If you want to see them, I added them on to my other thread about meeting my new donkeys. Cute little beggers!


----------



## Marnie (Sep 1, 2004)

Doesn't one person like my new donkeys and their babies? Are they creepy or crappy?


----------



## shminifancier (Sep 1, 2004)

We replied on that thread lol


----------



## Marnie (Sep 1, 2004)

But not since I added my new pictures



, I was just kidding anyway, wanted to see if I could get a reaction from someone, anyone.
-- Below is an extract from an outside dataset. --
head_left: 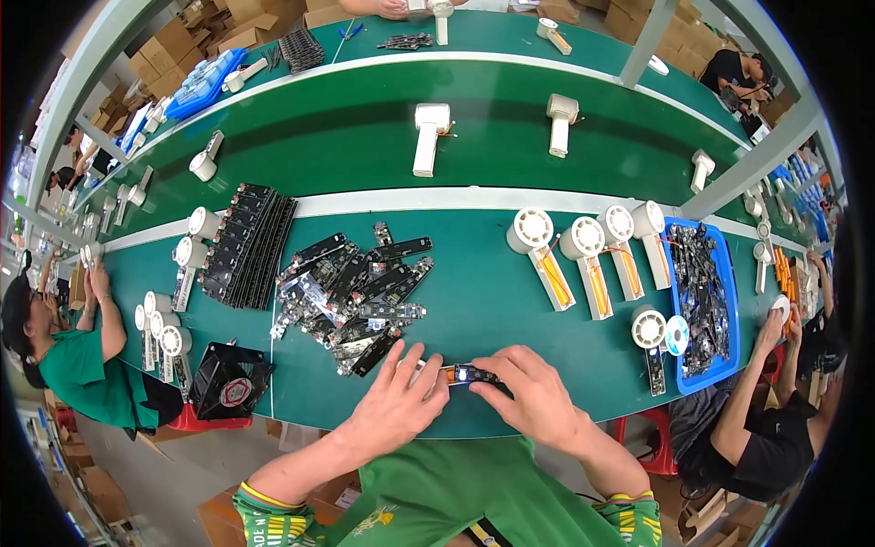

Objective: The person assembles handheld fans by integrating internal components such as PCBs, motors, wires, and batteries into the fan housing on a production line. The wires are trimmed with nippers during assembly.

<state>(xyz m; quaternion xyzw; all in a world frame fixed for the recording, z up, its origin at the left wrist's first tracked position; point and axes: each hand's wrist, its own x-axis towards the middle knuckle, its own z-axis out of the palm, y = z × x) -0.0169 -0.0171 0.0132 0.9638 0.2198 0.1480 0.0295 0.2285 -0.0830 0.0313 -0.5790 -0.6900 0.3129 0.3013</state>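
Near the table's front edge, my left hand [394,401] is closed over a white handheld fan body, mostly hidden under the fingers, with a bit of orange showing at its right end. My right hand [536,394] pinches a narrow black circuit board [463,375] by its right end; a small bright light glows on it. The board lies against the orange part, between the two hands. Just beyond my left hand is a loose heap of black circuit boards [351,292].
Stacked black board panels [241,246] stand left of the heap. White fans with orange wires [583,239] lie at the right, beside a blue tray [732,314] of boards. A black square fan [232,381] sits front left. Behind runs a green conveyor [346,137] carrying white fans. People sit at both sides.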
But no one had said anything and I think the jennies and babies are nice.


----------



## shminifancier (Sep 1, 2004)

yes they sure are nice...I just did some wonderful training with my new donkey...It took about 30 minutes of being very patient and working slowly... BUT after that amount of time I have mine to walk up a small ramp, and, well you guessed it, into the house~!!!!! I had him in there for about 30 minutes and he then walked down that ramp real nice and back into his pen



So I just knew he would be easy to train and sue has proved me right



....I have only had him now for 3 weeks of which one of those weeks I was gone,,,,But he already trusts me



Charley was very nice also while in the house did not even have an accident



So that shows he was notr very nervous while being in the house


----------



## MeadowRidge Farm (Sep 2, 2004)

Hi There Marnie..I like your donkeys too!



They are not creepy or crappy.









..lol...BUT if you feel that way...hahaha...give me a call I wil take them off your hands!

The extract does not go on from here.